◆ **Provided data**:

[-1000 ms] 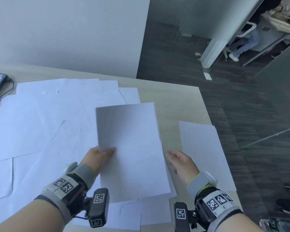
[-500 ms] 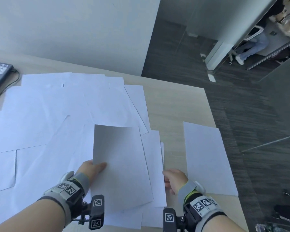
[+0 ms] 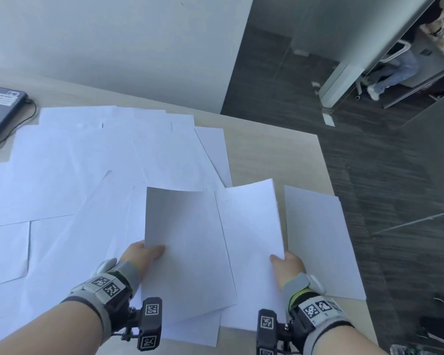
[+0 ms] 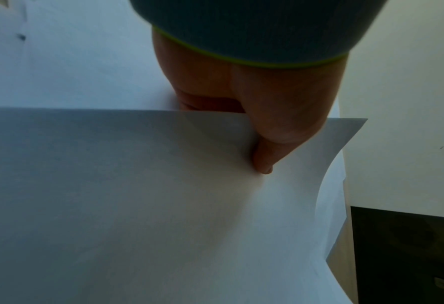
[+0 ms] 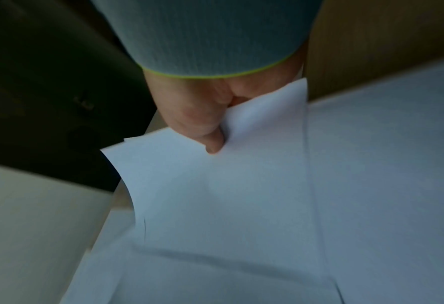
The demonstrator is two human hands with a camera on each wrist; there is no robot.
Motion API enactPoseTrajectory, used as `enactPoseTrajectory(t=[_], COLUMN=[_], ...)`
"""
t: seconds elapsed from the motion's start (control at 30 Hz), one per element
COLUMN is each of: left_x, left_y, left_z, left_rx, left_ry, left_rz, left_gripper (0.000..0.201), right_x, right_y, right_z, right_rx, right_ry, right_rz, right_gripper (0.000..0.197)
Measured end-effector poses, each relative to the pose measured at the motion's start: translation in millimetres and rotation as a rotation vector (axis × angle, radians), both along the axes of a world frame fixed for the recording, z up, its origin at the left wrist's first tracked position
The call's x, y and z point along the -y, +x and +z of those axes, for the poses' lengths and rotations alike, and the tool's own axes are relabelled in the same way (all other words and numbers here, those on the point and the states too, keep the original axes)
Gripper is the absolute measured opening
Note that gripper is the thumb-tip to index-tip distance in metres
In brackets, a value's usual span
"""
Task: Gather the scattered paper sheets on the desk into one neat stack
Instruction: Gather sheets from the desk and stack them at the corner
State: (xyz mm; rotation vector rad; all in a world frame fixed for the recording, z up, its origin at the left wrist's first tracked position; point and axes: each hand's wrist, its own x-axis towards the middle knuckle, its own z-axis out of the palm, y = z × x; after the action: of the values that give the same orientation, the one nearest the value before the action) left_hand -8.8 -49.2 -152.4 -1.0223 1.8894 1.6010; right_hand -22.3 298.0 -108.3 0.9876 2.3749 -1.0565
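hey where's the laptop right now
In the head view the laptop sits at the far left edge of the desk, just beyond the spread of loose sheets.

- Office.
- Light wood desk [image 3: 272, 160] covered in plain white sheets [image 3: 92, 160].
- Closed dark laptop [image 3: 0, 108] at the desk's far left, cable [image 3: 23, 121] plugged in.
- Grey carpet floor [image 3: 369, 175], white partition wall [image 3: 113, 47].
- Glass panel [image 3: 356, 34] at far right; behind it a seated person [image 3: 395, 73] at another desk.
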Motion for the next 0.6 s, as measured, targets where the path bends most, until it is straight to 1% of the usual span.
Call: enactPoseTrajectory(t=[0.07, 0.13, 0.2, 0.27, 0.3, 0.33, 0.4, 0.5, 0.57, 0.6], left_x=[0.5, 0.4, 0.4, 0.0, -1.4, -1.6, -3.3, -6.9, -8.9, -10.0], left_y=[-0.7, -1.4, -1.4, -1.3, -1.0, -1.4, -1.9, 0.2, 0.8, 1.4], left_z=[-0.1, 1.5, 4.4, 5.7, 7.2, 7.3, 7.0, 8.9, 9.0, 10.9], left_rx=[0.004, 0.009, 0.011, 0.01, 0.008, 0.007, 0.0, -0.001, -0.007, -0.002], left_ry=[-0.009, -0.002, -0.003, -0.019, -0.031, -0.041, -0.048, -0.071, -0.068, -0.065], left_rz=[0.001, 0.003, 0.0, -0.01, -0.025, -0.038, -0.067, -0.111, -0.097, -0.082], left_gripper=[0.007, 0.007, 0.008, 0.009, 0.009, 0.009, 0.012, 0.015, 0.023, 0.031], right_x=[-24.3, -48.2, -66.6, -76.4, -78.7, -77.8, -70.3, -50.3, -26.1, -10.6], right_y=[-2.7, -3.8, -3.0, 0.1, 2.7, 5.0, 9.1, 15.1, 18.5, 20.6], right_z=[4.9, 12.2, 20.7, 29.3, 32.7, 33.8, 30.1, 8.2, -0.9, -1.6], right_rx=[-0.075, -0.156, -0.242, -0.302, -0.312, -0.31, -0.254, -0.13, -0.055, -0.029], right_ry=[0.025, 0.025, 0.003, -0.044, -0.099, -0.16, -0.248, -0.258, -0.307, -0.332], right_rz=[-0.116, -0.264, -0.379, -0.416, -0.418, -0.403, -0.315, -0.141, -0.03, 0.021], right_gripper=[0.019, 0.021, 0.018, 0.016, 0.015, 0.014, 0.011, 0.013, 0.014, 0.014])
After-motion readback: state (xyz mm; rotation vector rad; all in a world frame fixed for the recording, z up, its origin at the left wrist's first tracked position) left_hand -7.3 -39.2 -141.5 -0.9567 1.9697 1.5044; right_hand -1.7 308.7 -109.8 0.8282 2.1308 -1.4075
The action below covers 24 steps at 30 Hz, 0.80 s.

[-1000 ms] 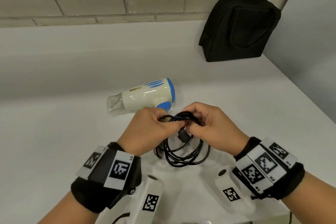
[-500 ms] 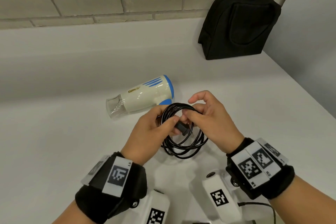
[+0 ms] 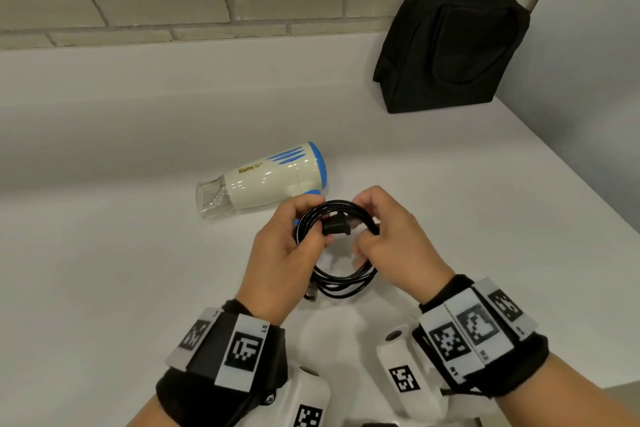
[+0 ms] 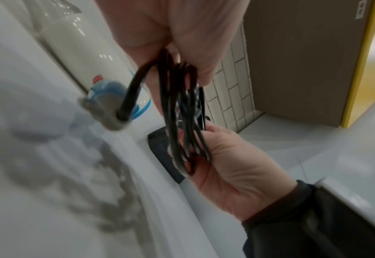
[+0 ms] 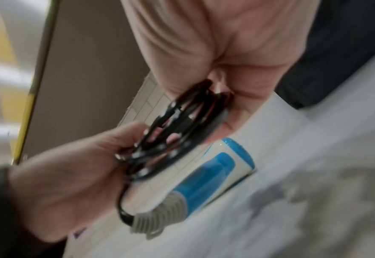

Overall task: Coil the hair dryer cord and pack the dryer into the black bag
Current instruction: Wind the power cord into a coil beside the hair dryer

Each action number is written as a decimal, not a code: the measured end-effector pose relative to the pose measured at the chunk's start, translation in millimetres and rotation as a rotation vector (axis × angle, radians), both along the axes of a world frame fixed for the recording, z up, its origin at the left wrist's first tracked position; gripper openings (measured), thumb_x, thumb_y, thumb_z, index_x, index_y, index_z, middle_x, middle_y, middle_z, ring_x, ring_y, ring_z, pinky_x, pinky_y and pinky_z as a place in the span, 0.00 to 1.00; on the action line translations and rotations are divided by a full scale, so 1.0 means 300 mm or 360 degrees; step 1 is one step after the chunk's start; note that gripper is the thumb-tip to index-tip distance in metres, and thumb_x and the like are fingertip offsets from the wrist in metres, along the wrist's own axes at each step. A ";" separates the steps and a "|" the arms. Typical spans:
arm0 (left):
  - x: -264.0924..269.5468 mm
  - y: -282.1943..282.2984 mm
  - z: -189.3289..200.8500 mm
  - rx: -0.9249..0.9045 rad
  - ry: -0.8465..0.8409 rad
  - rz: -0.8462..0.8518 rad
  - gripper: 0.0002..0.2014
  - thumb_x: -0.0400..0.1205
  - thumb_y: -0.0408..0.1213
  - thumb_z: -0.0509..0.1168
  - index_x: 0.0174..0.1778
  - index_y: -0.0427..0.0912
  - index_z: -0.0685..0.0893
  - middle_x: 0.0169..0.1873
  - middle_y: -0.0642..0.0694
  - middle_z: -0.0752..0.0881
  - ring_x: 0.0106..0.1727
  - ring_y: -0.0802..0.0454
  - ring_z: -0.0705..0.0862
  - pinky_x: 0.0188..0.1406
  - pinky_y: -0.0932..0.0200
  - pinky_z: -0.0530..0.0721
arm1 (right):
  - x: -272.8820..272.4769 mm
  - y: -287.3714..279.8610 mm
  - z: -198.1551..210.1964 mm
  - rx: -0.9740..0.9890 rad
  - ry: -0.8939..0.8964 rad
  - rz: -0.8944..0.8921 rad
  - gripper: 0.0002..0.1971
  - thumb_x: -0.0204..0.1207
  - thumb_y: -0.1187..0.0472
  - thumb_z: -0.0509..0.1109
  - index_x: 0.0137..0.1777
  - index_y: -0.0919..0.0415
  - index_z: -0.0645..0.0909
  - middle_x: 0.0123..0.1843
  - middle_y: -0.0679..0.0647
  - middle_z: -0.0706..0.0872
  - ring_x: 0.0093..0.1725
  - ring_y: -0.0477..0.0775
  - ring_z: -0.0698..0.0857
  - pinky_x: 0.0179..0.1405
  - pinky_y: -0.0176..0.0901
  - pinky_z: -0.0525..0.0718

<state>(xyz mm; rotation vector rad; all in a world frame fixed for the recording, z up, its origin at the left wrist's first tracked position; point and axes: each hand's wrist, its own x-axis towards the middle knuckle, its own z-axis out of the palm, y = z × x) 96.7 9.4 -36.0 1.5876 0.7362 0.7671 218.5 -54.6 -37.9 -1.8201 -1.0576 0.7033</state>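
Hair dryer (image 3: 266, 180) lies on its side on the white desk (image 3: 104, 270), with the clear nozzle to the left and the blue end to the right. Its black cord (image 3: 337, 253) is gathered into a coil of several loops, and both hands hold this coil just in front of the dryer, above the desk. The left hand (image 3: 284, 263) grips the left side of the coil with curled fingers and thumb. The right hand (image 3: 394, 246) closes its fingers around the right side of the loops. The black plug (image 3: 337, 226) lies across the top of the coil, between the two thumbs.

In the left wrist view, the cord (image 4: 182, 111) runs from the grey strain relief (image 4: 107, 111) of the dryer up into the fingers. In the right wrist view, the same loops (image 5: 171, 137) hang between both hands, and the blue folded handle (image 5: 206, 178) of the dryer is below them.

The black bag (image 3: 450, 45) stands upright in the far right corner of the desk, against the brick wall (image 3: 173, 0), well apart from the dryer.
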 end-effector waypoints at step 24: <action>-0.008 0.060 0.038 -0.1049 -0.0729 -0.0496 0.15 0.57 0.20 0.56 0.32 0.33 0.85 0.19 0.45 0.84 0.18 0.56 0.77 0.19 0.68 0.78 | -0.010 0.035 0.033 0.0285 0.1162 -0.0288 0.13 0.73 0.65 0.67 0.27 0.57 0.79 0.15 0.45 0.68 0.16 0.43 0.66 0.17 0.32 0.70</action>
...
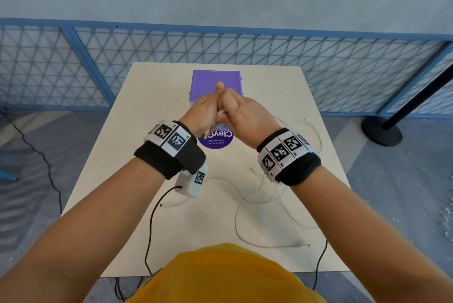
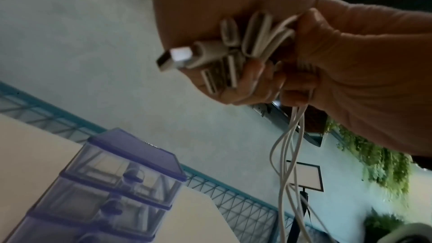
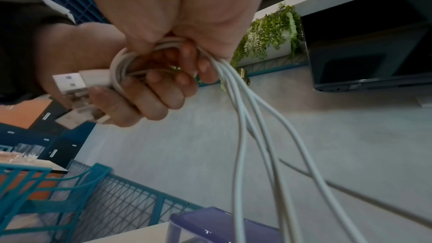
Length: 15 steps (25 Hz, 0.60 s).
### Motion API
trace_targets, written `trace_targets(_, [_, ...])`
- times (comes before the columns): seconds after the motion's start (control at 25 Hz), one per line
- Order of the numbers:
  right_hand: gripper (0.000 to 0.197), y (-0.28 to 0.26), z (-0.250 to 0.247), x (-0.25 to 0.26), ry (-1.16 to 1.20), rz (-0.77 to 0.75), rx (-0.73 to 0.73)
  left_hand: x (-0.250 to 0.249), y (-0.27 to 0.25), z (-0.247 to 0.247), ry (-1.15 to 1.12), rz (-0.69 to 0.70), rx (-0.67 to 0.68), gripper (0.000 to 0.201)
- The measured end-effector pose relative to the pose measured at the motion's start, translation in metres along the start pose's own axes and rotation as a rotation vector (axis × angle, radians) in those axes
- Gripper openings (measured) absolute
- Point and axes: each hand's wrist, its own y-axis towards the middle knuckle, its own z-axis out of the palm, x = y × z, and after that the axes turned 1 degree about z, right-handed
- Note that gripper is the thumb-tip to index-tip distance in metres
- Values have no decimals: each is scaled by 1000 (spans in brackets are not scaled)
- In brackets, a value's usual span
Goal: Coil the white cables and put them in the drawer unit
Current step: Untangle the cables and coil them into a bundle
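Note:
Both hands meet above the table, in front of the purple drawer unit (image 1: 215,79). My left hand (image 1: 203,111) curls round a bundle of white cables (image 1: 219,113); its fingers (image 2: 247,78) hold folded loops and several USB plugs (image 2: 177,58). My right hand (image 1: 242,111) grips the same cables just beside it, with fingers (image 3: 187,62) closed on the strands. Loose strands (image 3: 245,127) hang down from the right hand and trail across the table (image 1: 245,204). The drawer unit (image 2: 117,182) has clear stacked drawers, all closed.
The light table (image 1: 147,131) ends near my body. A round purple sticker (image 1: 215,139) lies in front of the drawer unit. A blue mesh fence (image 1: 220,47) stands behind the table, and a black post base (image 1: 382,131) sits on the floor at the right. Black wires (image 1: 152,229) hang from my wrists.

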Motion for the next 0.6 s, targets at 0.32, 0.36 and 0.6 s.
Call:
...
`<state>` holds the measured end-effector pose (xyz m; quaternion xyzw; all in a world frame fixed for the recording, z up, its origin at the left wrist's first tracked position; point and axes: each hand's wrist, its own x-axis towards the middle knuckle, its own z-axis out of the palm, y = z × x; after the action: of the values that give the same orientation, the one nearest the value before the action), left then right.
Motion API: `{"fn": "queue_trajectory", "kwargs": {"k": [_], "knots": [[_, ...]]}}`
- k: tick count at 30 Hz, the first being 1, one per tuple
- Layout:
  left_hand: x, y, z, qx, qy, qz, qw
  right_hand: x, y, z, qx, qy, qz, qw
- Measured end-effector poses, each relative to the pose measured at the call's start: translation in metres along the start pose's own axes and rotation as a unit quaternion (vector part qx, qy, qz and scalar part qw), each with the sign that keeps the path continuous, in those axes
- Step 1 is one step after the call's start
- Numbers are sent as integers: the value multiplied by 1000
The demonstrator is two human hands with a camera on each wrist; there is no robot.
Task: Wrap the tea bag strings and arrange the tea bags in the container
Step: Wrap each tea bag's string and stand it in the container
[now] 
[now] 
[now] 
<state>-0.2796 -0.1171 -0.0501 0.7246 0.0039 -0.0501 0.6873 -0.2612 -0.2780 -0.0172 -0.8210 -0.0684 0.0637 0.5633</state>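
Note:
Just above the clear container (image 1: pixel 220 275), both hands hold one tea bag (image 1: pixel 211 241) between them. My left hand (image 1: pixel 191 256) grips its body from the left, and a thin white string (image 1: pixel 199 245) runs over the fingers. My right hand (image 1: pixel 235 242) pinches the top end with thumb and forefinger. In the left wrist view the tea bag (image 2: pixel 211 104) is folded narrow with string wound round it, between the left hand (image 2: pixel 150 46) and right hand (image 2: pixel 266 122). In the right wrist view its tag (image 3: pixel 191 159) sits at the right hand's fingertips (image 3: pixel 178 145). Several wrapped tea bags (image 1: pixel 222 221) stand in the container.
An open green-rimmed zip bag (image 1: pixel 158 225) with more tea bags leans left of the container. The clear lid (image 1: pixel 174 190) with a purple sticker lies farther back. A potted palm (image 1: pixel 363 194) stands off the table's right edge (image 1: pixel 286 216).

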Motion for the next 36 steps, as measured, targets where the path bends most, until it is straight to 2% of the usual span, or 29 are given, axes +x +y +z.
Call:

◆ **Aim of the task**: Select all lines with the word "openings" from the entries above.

◆ **Response to this task**:
Each action number is written as a decimal, not a code: the measured end-effector pose relative to the pose measured at the chunk's start, translation in millimetres and rotation as a rotation vector (axis × angle, radians), both along the axes of a world frame fixed for the recording, z up, its origin at the left wrist's first tracked position; gripper openings (measured), thumb_x, thumb_y, thumb_z, index_x, index_y, index_z, middle_x, middle_y, middle_z, ring_x, ring_y, ring_z, pinky_x, pinky_y and pinky_z as a place in the span, 0.00 to 1.00; on the action line translations and rotations are divided by a full scale, so 1.0 means 300 mm or 360 degrees; step 1 is one step after the chunk's start; note that gripper is the thumb-tip to index-tip distance in metres, and thumb_x and the like are fingertip offsets from the wrist in metres, along the wrist's own axes at each step. A ";" separates the steps and a "|" the arms. Typical spans:
- Gripper openings (measured) absolute

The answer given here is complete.